Downsampling is a straightforward method for reducing the TR by representing a number of consecutive discrete time steps by only one (longer) time step, e.g., a time series for one year of hourly data is sampled down to a time series consisting of 6 h time steps. Thus, the number of time steps that must be considered in the optimization is reduced to one sixth, as demonstrated by Pfenninger et al. [37]. As the averaging of consecutive time steps leads to an underestimation of the intra-time step variability, capacities for RES tend to be underestimated because their intermittency is especially weakly represented [37]. Figure 3 shows the impact of downsampling the PV profile from hourly resolution to 6-h time steps, resulting in one sixth of the number of time steps. In comparison to the original time series, the underestimation of extreme periods is remarkable. This phenomenon also holds true for sub-hourly time steps [38,64,65] and, for instance, in the case of an ESM containing a PV cell and a battery for a residential building, this not only has an impact on the built capacities, but also on the self-consumption rate [38,65]. For wind, the impact is comparable [64]. As highlighted by Figure 2, downsampling can also be applied to typical periods.
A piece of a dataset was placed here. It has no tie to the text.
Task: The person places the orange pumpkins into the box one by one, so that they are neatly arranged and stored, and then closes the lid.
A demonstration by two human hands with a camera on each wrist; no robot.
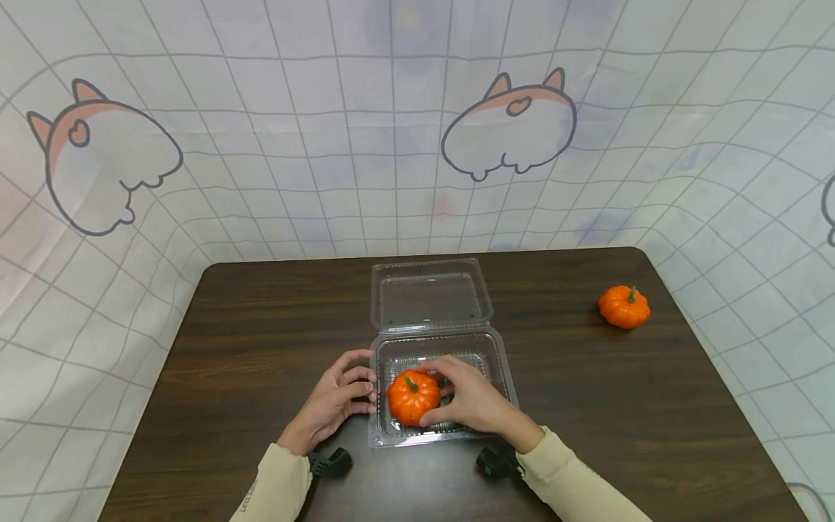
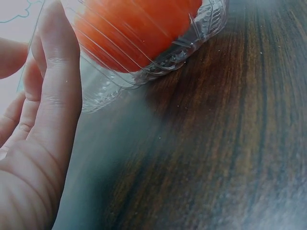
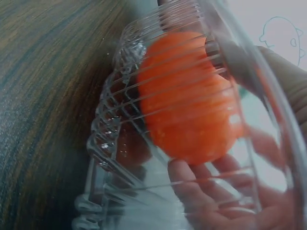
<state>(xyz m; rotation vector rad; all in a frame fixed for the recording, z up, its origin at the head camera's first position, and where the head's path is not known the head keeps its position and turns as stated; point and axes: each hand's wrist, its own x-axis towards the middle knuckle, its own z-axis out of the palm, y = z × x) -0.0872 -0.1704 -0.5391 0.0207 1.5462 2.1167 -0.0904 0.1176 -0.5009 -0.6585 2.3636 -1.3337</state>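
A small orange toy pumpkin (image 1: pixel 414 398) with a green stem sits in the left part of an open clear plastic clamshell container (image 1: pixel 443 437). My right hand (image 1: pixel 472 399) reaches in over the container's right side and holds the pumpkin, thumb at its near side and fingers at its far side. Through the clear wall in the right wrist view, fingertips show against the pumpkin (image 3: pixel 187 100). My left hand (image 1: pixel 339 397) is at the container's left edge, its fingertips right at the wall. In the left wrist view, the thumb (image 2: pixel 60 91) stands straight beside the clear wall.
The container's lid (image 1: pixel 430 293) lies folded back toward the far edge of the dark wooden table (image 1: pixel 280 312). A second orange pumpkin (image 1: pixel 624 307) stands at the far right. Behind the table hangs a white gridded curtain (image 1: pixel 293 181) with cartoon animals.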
To the best of our knowledge, this was initially evaluated by Yokoyama et al. [66] with the result that it could be a crucial step to resolve a highly complex problem, at least close to optimality. The general tendency of downsampling to underestimate the objective function was shown in a subsequent work by Yokoyama et al. [67] and the fact that this is not necessarily the case when combined with other methods in a third publication [68].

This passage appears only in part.